→ **What the task asks**
Two lines mark the range in the entries below: the one holding "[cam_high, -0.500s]" and the one holding "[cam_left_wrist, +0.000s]". Set down those two and all lines between them, exactly.
---------------
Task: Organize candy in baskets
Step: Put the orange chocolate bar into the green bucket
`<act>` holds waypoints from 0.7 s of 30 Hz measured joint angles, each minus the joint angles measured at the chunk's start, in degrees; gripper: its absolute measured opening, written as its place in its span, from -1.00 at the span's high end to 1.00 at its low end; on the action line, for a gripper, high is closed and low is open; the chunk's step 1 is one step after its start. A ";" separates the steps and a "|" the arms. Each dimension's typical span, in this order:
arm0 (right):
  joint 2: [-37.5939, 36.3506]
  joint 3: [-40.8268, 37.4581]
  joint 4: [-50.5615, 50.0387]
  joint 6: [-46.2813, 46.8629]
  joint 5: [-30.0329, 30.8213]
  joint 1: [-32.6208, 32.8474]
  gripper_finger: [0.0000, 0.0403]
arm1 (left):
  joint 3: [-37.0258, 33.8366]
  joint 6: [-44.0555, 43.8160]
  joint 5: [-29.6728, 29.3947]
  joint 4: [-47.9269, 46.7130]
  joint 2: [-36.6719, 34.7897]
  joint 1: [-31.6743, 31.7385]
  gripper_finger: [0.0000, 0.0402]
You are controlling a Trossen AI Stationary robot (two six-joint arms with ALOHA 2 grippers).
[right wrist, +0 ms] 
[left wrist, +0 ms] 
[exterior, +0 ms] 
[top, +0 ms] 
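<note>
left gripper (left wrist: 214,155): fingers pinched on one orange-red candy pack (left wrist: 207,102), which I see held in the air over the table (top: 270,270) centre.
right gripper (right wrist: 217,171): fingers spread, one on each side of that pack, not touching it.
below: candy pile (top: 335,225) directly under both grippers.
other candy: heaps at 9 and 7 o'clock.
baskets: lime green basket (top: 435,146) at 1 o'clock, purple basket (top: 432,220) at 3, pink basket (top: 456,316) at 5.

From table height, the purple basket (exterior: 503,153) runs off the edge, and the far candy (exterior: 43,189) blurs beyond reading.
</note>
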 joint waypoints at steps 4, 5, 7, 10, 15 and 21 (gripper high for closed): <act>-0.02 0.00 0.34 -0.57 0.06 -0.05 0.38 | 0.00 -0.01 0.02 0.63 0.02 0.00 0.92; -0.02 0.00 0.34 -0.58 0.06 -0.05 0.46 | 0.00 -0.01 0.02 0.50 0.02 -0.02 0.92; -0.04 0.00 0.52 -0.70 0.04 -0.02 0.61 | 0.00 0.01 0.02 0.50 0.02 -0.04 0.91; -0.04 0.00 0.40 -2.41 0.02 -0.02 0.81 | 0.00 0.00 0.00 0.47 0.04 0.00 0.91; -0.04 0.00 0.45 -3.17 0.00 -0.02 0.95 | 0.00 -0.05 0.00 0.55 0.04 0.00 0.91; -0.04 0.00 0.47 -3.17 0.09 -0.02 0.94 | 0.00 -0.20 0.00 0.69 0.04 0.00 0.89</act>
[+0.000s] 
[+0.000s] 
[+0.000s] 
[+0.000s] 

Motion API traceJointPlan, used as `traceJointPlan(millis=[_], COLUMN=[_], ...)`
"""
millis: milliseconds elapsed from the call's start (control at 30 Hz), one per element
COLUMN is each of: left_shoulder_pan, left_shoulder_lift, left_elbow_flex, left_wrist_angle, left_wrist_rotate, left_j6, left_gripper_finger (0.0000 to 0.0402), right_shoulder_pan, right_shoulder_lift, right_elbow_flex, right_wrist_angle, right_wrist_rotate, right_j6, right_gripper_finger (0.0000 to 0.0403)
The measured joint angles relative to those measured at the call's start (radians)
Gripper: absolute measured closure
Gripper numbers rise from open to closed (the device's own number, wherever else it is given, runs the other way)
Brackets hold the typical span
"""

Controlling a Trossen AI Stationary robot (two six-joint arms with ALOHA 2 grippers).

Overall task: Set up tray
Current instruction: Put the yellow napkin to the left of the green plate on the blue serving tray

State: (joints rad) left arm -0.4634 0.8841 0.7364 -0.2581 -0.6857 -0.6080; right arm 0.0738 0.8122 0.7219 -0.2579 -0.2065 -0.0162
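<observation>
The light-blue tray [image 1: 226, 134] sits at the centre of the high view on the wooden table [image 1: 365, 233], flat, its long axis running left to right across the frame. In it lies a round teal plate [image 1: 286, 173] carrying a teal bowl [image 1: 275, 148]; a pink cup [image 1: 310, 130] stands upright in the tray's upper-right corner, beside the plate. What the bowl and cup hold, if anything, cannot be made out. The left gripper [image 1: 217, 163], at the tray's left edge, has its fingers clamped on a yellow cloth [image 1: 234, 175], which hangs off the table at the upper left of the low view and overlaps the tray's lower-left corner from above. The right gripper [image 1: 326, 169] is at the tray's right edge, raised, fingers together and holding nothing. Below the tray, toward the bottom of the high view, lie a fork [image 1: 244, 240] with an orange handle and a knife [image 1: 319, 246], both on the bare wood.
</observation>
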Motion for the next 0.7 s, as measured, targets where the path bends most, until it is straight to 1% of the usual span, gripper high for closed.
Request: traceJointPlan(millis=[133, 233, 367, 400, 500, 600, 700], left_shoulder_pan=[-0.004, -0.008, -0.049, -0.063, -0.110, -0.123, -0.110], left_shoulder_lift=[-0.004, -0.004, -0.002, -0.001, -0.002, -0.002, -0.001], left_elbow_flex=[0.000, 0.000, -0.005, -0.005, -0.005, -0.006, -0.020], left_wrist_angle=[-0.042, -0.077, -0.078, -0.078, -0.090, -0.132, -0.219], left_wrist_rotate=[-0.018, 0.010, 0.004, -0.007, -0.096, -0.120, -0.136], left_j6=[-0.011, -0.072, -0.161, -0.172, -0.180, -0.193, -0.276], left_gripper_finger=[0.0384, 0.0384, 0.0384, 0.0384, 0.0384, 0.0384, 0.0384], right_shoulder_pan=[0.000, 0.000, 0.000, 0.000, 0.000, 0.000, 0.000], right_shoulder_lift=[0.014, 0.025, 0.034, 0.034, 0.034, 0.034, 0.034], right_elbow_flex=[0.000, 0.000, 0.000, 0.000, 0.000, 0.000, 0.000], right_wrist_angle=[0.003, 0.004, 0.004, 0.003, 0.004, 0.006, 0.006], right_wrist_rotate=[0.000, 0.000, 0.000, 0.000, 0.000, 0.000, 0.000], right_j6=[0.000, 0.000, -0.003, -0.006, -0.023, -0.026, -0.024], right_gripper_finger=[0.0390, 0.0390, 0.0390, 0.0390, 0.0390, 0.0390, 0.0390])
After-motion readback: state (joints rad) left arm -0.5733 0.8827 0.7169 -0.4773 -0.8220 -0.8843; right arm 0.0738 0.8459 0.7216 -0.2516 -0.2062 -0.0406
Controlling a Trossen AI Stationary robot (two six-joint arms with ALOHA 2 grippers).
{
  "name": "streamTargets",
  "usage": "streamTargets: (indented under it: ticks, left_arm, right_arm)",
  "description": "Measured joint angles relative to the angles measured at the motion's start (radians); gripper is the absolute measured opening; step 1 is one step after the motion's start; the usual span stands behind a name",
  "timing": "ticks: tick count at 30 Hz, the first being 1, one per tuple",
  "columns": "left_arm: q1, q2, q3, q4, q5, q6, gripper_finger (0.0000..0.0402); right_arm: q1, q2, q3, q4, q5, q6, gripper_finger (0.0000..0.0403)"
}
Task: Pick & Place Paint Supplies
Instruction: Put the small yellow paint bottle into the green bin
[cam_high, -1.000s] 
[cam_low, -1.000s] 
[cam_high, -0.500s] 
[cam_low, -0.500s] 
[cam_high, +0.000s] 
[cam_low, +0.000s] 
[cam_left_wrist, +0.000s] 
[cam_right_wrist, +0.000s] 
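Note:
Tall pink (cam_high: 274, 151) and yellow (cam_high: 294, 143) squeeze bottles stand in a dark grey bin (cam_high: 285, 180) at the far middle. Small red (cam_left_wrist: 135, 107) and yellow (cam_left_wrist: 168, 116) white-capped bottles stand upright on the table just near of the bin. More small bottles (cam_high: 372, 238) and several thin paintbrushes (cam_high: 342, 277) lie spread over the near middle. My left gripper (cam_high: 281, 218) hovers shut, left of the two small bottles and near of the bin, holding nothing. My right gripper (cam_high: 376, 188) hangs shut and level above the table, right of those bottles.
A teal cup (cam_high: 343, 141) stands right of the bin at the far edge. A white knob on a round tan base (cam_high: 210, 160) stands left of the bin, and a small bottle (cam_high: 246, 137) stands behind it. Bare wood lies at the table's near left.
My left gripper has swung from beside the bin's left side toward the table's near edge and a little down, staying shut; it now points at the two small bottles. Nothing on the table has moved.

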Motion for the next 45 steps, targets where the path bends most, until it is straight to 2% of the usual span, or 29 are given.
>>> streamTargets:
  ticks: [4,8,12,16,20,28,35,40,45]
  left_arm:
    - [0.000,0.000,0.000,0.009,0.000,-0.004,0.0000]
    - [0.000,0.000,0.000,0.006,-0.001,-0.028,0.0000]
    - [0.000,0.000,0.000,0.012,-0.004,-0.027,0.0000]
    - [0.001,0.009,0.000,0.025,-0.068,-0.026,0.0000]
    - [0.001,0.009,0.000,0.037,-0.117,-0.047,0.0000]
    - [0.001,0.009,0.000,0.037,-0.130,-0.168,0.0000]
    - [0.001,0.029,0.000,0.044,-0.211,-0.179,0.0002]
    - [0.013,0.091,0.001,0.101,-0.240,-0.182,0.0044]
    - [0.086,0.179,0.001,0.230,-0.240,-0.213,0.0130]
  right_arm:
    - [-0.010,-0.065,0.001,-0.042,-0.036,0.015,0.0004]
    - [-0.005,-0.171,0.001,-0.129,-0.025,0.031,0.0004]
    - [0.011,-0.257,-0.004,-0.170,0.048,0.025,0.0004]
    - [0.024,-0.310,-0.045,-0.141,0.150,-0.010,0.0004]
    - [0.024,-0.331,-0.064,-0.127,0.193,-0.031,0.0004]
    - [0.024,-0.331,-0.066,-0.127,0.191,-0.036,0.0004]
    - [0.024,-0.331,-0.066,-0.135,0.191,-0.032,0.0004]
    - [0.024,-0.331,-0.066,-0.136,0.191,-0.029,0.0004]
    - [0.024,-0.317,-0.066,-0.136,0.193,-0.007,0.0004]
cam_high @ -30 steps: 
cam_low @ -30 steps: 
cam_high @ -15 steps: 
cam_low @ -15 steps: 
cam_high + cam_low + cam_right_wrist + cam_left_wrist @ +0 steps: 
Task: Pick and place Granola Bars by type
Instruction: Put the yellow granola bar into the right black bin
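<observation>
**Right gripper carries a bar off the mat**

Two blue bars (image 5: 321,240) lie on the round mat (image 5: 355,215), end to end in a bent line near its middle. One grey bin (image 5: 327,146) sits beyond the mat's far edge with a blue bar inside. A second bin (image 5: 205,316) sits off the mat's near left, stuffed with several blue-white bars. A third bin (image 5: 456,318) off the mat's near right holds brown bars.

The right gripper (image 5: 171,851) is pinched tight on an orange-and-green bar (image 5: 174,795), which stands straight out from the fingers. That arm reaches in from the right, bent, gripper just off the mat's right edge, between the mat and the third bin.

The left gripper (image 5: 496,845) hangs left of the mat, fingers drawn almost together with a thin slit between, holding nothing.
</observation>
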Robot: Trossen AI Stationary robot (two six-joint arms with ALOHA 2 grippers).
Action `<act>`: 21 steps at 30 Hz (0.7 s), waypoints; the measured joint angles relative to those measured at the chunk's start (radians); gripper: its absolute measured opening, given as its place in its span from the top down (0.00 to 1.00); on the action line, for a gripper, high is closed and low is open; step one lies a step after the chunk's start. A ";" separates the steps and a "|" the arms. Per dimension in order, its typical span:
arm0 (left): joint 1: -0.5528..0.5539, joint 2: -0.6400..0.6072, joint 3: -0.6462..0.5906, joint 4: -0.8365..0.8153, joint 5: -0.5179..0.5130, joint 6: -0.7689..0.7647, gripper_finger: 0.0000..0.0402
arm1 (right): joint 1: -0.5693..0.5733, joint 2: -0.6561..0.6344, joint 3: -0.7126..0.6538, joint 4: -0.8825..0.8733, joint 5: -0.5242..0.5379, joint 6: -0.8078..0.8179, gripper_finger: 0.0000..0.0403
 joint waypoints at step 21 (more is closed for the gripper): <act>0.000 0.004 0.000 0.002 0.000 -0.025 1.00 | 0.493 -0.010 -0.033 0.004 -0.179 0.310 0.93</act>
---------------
→ **Output for this task**
[cam_high, -0.500s] 
[cam_low, -0.500s] 
[cam_high, +0.000s] 
[cam_low, +0.000s] 
[cam_left_wrist, +0.000s] 

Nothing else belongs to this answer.